──────── SUPPLIED RECORDS
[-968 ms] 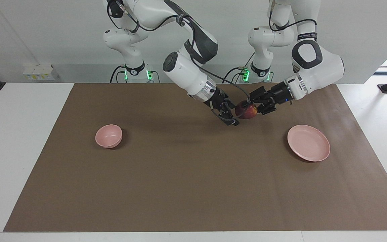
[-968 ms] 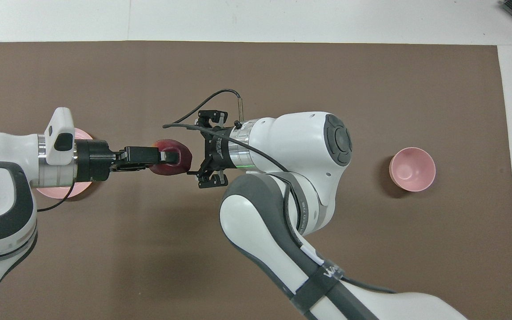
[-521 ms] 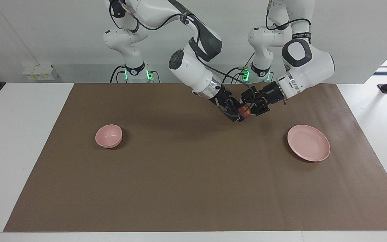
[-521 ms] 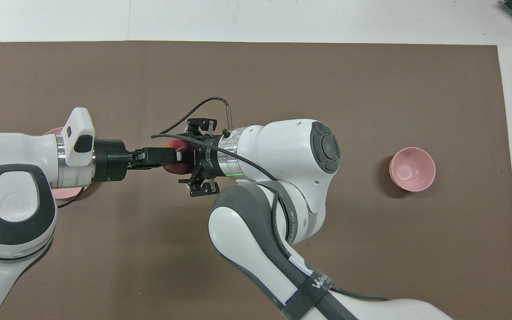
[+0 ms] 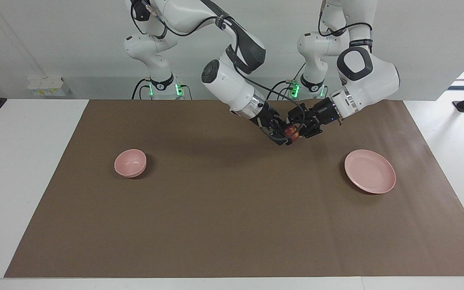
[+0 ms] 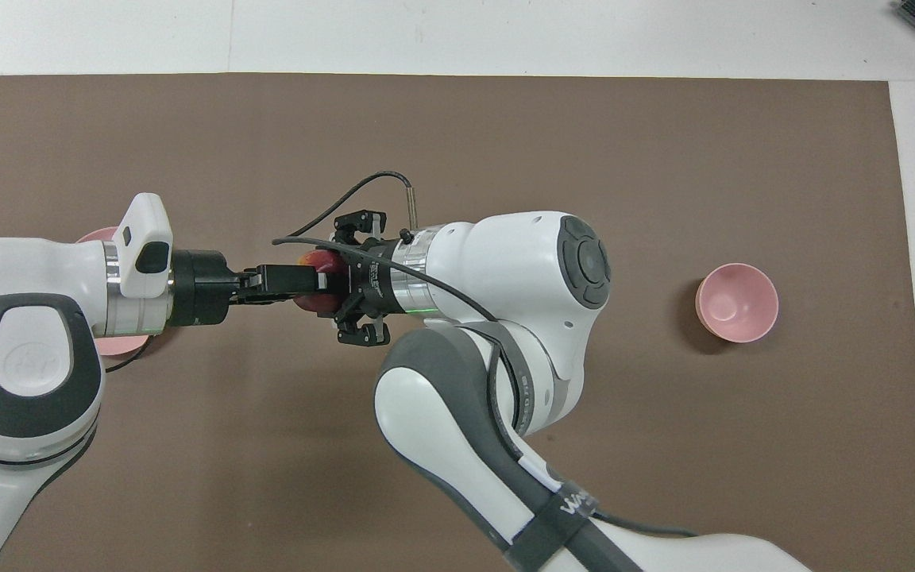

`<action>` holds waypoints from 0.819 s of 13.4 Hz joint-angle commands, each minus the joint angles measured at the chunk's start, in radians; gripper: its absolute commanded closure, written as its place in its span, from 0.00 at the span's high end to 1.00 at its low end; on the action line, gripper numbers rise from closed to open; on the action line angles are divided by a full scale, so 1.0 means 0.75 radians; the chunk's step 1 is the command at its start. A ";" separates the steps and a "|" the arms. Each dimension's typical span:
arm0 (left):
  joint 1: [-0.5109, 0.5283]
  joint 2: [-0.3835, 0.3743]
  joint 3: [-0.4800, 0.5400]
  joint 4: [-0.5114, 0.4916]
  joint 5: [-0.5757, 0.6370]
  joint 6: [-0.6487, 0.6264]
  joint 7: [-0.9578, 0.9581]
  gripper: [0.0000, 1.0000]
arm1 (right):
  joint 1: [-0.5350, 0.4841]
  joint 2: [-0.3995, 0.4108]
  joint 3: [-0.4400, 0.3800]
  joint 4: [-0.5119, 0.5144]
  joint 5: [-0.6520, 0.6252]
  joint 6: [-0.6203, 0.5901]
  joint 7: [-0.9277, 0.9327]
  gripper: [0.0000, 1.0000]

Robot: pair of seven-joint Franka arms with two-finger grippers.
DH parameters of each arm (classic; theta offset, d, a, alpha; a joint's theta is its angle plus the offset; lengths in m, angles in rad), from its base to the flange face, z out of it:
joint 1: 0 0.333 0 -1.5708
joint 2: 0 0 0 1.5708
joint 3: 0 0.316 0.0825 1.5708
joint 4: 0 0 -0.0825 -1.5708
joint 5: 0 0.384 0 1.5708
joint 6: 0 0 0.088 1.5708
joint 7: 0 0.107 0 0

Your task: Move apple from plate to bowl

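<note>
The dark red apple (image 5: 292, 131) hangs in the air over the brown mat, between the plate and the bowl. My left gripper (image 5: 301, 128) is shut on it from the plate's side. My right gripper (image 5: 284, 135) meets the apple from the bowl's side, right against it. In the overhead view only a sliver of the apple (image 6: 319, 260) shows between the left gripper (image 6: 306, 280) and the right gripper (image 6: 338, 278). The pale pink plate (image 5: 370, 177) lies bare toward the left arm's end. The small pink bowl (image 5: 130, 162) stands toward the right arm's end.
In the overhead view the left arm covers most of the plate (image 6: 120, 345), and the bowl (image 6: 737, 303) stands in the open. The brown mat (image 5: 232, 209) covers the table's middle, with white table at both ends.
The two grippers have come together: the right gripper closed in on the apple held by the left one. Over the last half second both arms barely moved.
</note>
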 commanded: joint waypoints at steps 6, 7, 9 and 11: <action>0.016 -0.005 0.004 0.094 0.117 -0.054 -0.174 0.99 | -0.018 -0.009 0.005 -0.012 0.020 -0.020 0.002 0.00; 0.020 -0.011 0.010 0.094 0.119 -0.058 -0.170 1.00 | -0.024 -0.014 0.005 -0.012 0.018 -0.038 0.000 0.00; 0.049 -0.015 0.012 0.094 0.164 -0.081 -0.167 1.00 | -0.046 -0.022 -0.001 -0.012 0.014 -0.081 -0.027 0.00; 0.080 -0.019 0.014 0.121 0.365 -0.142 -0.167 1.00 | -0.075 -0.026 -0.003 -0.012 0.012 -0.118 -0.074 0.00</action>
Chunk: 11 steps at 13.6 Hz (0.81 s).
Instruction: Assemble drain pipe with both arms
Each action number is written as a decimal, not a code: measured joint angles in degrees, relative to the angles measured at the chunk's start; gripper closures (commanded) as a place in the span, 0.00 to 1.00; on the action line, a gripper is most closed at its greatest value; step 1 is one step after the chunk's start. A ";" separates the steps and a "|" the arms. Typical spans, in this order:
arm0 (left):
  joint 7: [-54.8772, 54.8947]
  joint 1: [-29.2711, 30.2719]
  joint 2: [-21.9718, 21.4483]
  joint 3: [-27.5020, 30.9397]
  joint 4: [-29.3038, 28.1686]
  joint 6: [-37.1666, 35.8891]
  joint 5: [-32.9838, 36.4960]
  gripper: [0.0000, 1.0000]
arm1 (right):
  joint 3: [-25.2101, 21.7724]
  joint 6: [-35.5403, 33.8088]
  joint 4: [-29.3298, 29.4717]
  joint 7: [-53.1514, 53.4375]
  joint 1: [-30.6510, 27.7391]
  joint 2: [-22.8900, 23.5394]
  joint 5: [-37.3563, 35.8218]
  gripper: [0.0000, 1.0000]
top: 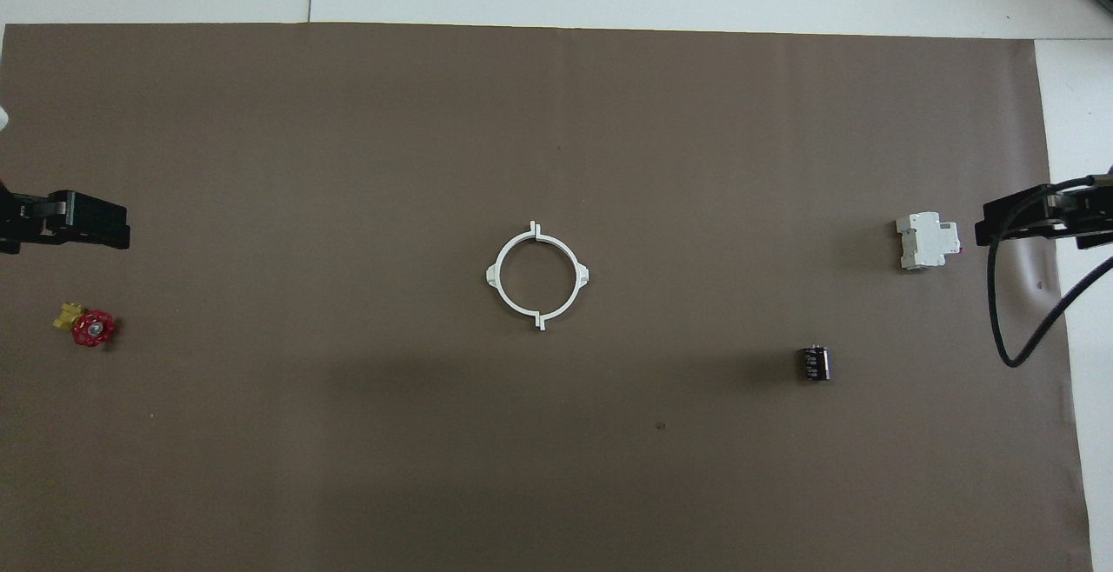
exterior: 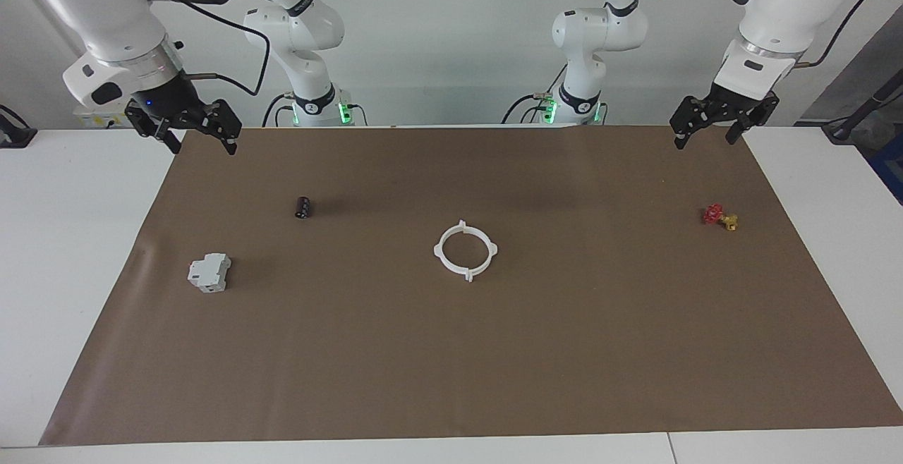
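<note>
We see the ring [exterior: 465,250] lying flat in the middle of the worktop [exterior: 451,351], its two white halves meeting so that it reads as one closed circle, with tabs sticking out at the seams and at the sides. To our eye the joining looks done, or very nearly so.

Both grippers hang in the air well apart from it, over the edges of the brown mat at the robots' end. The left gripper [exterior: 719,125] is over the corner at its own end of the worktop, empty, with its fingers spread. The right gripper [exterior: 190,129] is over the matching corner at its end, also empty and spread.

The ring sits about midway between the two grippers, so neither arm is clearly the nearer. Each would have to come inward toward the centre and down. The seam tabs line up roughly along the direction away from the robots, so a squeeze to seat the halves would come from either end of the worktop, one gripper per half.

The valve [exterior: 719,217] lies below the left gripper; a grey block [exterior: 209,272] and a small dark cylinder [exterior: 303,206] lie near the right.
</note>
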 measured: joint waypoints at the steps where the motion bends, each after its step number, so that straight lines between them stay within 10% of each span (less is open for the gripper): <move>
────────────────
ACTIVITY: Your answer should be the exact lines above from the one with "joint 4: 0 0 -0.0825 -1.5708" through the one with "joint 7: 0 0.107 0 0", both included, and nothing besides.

ANSWER TO THIS PROBLEM:
joint 4: 0 0 -0.0825 -1.5708
joint 5: 0 0.384 0 1.5708
joint 6: 0 0 0.088 1.5708
joint 7: 0 0.107 0 0

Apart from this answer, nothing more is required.